Good suggestion. If anyone had the skills to make Twitter work positively it was Marcus Aurelius.


Two excellent suggestions, but the first is just history's most famous boast, isn't it? Not really persuasive (but then if you were leading the world's first professional army against naked savages, you didn't much need advocacy skills). Personally if we're going for boasts in Latin, I think a less famous one is even more elegant; "Peccavi", Sir Charles Napier's one-word telegram home to announce that he had captured the city of Sindh.


Good one, especially as the Lady was often right but rarely pithy.

David Bishop

I am not and have never been a Twitterer, for all the reasons you outline. It is one of the most retrograde 'advances' in human communication ever devised. Jack Dorsey should hang his head in shame, if he had the slightest inkling of the meaning of the word.

However, a couple of offerings:

"Scepticism is the highest of duties; blind faith the unpardonable sin." Thomas Huxley

And the same theme in even fewer words:
"All I know is that I know nothing." Socrates

Stretching your criteria a tad to include actual tweets, I've become a considerable admirer of Bob Moran ('Bob', the Telegraph cartoonist). He's definitely a goodun. This from him in the context of the police-state lockdowns:

"Never surrender your right to be with the people you love."
The cartoon that is the caption to is here:

Baron Jackfield

Re "twitter".. One of the few sensible things that David Cameron said was "Too many tweets make a twat". Could be a decent tweet in itself.

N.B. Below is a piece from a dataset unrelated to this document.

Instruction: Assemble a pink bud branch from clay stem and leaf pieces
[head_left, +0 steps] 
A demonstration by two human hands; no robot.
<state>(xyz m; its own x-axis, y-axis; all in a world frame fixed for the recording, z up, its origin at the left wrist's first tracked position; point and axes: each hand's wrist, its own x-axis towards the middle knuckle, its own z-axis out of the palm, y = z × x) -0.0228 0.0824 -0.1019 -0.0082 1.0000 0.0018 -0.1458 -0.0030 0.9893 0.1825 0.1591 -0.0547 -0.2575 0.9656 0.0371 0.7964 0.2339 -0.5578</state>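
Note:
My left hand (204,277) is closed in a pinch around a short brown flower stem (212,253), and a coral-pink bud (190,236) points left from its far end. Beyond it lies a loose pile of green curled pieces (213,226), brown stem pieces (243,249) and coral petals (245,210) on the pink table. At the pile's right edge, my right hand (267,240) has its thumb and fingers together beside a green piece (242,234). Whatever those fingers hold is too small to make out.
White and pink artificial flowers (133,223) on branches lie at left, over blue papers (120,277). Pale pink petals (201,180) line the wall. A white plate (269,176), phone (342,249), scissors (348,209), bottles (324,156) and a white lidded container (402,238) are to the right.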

However, if it will fit into whatever twitter's character limit is - I have never had anything to do with it as the concept struck me as utterly moronic - how about Mr Dickens's advice on budgeting (which should be compulsory study for any type of politician):

"Income one pound, expenditure nineteen shillings and sixpence, result happiness. Income one pound, expenditure one pound ought and sixpence, result misery".

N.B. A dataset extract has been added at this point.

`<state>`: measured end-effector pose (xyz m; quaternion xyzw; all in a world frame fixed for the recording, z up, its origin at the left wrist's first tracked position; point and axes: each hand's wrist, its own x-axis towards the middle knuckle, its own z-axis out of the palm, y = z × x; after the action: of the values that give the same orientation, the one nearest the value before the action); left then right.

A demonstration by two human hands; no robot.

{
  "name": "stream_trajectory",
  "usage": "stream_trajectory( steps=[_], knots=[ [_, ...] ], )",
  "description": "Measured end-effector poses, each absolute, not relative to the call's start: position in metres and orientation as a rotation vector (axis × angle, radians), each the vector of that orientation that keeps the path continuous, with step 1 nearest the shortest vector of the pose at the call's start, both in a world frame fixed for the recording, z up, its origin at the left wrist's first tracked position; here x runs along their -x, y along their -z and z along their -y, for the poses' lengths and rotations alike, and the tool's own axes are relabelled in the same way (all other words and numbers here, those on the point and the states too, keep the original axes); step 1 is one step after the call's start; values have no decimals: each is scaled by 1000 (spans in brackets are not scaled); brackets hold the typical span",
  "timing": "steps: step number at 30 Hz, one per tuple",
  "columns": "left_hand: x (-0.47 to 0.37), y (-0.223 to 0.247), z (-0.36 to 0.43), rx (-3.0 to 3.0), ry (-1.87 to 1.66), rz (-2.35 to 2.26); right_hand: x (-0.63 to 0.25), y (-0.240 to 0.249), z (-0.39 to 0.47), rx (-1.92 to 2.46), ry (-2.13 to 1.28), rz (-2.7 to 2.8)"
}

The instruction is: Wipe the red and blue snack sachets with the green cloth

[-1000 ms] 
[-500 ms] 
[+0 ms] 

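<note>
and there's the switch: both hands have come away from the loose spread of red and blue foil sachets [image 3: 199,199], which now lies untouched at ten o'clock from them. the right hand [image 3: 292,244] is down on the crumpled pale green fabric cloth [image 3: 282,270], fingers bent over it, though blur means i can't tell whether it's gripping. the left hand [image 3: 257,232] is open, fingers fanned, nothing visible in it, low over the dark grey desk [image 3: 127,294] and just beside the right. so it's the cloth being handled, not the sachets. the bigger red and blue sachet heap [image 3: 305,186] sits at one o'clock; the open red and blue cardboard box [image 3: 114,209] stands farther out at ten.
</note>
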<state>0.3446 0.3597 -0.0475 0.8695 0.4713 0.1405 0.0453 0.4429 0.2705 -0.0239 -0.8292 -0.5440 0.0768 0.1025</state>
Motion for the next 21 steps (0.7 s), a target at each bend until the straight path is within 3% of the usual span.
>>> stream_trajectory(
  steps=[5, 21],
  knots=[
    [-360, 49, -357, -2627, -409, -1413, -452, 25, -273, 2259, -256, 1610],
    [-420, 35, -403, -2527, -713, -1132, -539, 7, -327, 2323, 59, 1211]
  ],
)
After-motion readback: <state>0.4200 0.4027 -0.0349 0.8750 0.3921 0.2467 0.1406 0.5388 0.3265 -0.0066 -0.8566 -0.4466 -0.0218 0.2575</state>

or, to "twitterise" it and make it comprehensible to anyone under about 60:

"Income £1, expenditure 97p, result happiness. Income £1, expenditure £1.03, result misery".

Phil Jones

times, modern times! Damn fat fingers.

Phil Jones

I think Marcus Aurelius had it about right for modern tomes. What a prescient man he was.
'The object in life is not to be on the side of the majority, but to avoid falling into the ranks of the insane'.


Instantly recognisable: Veni Vidi Vici

Really good advice: Do unto no man that which you would not want done unto you. That is the whole of the Law. The rest is merely commentary.

Honourable mention: Honi soit qui mal y pense


I'd have to go for "It is not the creation of wealth that is wrong, but the love of money for its own sake."